12:04 pm: Having just watched KILL BILL *and* DEATH PROOF within a week of each other . . .
I've been thinking about those films and how I feel about them - and the films they owe much of their "feel" to, the films referenced by them and given so much love by Tarantino in all the special features on the DVDs. And because I like to think about comics, especially superhero comics, I started comparing the two. As you do, when you're obsessive. (Besides which, ROCK SOCKET is as much a love letter to my favorite exploitation-cinema tropes as it is anything else.)

Nobody, least of all me (especially after watching many of them), is going to claim exploitation cinema is somehow, you know, a perfect example of how things ought to be; it's right there in the name that this shit's exploitative of its characters, it's right there that this is stuff done in such a way that would often make anyone with a moral sense blush at the least.

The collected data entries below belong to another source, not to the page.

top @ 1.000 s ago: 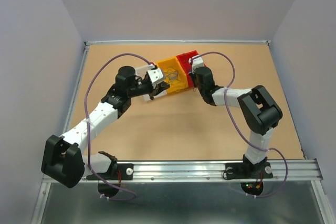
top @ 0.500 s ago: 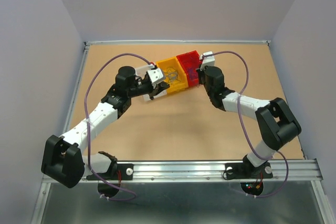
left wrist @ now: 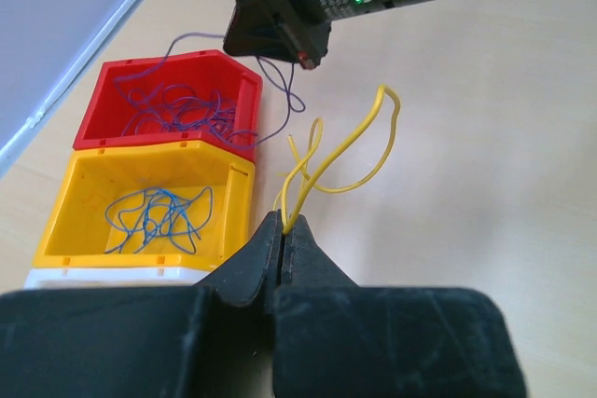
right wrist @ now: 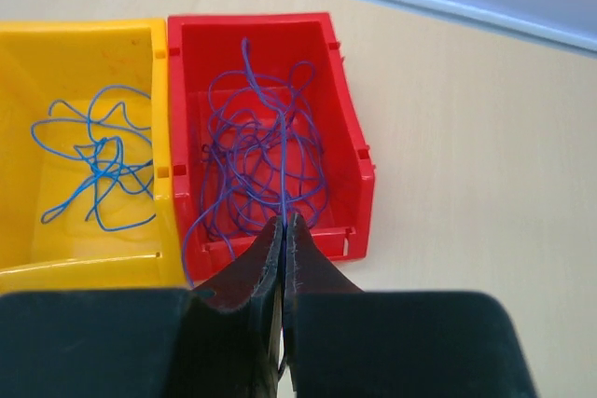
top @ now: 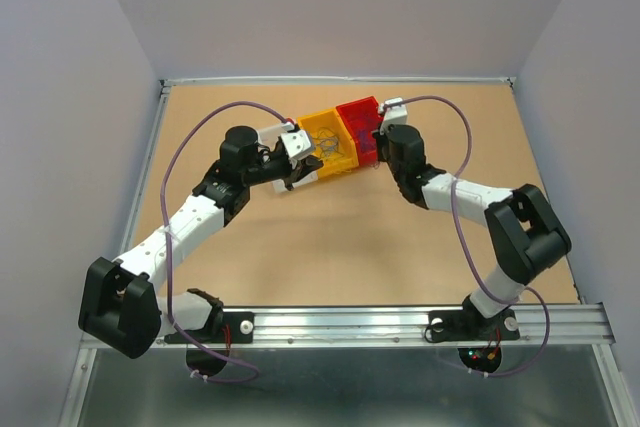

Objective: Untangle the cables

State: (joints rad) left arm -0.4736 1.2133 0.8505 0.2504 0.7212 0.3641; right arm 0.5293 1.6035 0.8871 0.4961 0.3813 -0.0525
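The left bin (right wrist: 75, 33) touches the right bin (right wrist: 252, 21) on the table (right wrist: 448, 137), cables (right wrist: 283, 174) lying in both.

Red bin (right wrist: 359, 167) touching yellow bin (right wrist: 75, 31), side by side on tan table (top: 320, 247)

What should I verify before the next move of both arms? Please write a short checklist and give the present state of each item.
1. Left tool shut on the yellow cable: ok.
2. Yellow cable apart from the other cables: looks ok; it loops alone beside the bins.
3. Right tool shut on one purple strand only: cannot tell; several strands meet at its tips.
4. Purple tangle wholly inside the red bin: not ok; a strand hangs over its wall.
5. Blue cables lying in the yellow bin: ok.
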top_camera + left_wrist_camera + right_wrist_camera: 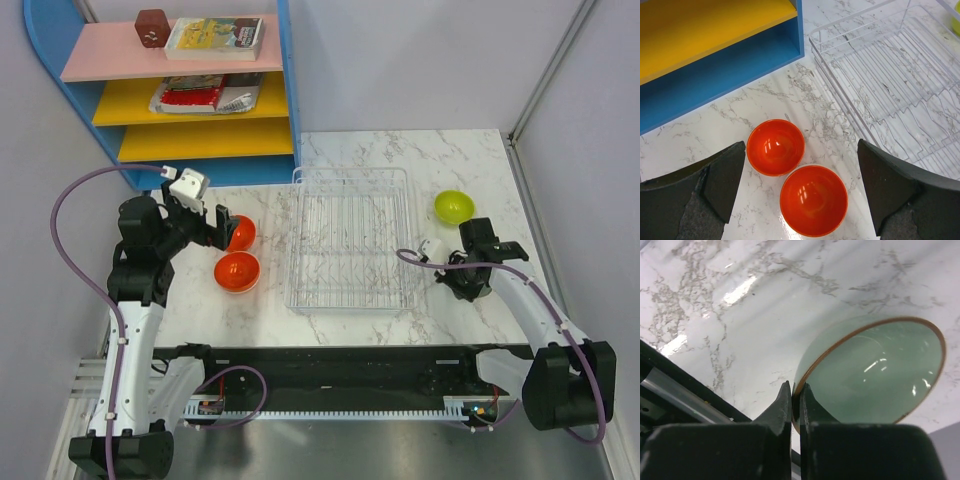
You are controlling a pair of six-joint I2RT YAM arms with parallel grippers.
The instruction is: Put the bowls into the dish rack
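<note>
The wire dish rack (348, 240) sits mid-table with nothing in it; it also shows in the left wrist view (890, 75). Two orange bowls (241, 232) (237, 271) sit side by side left of it. My left gripper (222, 232) hangs open above them, its fingers on either side of both bowls (775, 147) (813, 200). A yellow-green bowl (454, 206) sits right of the rack. My right gripper (795, 390) is shut on the brown-edged rim of a pale green bowl (875, 375), tilted over the table right of the rack. In the top view that bowl is mostly hidden by the arm.
A blue shelf unit (180, 90) with pink and yellow boards, books and a small box stands at the back left, close behind the orange bowls (715, 65). Grey walls close in the right side. The table's near edge runs just below the right gripper.
</note>
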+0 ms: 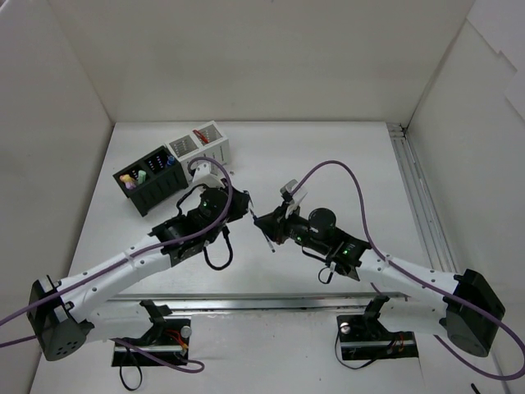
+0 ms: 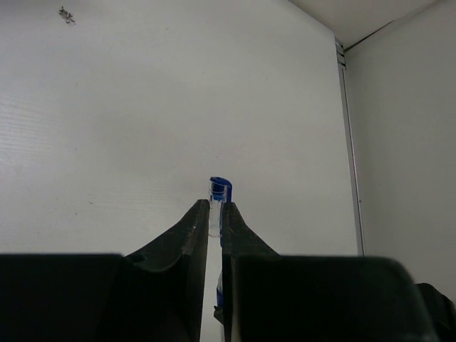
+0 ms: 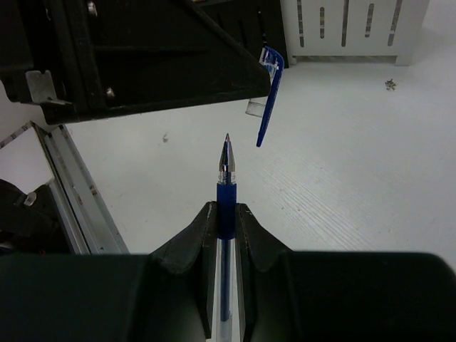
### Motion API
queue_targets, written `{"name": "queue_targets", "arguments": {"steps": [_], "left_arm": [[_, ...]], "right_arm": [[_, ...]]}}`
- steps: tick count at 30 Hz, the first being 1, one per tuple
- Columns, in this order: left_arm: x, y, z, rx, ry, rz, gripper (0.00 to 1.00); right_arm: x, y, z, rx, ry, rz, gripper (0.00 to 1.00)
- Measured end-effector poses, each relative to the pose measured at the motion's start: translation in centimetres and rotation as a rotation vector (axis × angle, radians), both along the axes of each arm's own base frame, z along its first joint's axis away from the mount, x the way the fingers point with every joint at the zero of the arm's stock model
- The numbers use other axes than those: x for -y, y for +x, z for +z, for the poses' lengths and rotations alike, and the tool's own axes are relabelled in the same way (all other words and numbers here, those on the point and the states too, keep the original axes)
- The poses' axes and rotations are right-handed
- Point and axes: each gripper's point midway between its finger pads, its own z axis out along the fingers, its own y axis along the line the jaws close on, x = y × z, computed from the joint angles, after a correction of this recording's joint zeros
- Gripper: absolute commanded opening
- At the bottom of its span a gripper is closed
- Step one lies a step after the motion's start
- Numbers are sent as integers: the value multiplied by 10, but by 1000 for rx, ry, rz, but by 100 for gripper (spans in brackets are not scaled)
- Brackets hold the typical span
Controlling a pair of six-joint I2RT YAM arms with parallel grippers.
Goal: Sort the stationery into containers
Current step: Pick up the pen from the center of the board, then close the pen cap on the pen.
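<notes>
– Fingers (image 3: 194, 241) of our right gripper (image 3: 226, 208) were clamped on the clear-blue pen (image 3: 226, 191). They pinched it at the blue grip sleeve just behind the metal tip, and the clear barrel ran back between the pads. Did we have the cap as well?

– We did. Our left gripper (image 2: 214, 208) was shut on the pen cap (image 2: 220, 189). Its fingers (image 2: 187, 239) pressed on the clear skirt and the blue top stuck out beyond them. From the right wrist, the cap's blue clip hung just beside the bare tip, near it but not touching.

– And where was all this?

– Between the two arms, raised over the middle of the table (image 1: 328, 156) as far as we could tell. It was well apart from the black organiser (image 1: 161, 192) and the white mesh organiser (image 1: 215, 153) at the far left.

– How did we expect it to handle?

– Light and stiff, we judged, but made of smooth hard plastic, so it was likely to slip or pivot in a two-point pinch. The sleeve looked like the grippiest part, so we reckoned our hold there was the right one.

– And the cap?

– Thin-walled, we thought. Squeezed hard at the skirt, it could flex or pop free, and the clip seemed the part most likely to snap. If the fine tip were pushed crooked against the cap's rim it might bend, so pen and cap would have to share one axis.
</notes>
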Motion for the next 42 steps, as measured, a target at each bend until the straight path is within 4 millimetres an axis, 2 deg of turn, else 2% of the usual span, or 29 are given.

And the sheer number of times female characters (often of color) get raped in these movies? Rigoddamndiculous.

But, you know what?

They get up and they kick the ass of the men who did it to them, in the end. And there's something deeply fucked about the narrative, but there's something deeply fucking satisfying about seeing scumbags and pieces of shit who do the sort of thing many of the men in these movies do to women get what's fucking coming to them and get it good, from the women they did it to, instead of their boyfriends. (I could name a half-dozen examples off the top of my head, right now, but I don't need to - KILL BILL does it for me, and does it better than I ever could.)

And it's really fucking pathetic that, as much as modern superhero comics writers and artists seem to owe to the narrative tropes of exploitation movies, this is the one good lesson exploitation cinema could teach them that they've failed to learn.

A woman deserves the narrative right to take satisfaction. And men have no right to take that from her. The Shaw Brothers and New World Pictures understood this, even in the '60s and '70s; so why is it that thirty, forty years later, comic books - a medium that, in my opinion, owes a great debt to the style and methodology of those moviemaking "juggernauts" - just fucking don't?

(Addendum: when exploitation movies have better moral standards than you do, you're fucking up somewhere.)

10:58 pm: [dcu art] for the next time we meet, i think i'll make a new song
Title: For the next time we meet, I think I'll make a new song
Fandom: DCU (POWER OF SHAZAM!)
Author's Notes: Title from Pizzicato Five, "A New Song", off PLAYBOY & PLAYGIRL. This drawing can be squarely blamed on a conversation with [info]katarik, in which she started bugging me about what she wished we might have seen from the Mary Marvel arc in COUNTDOWN, and I found myself agreeing with her, and damnably getting ideas on what the character she was describing might end up looking like. This is how it all came out.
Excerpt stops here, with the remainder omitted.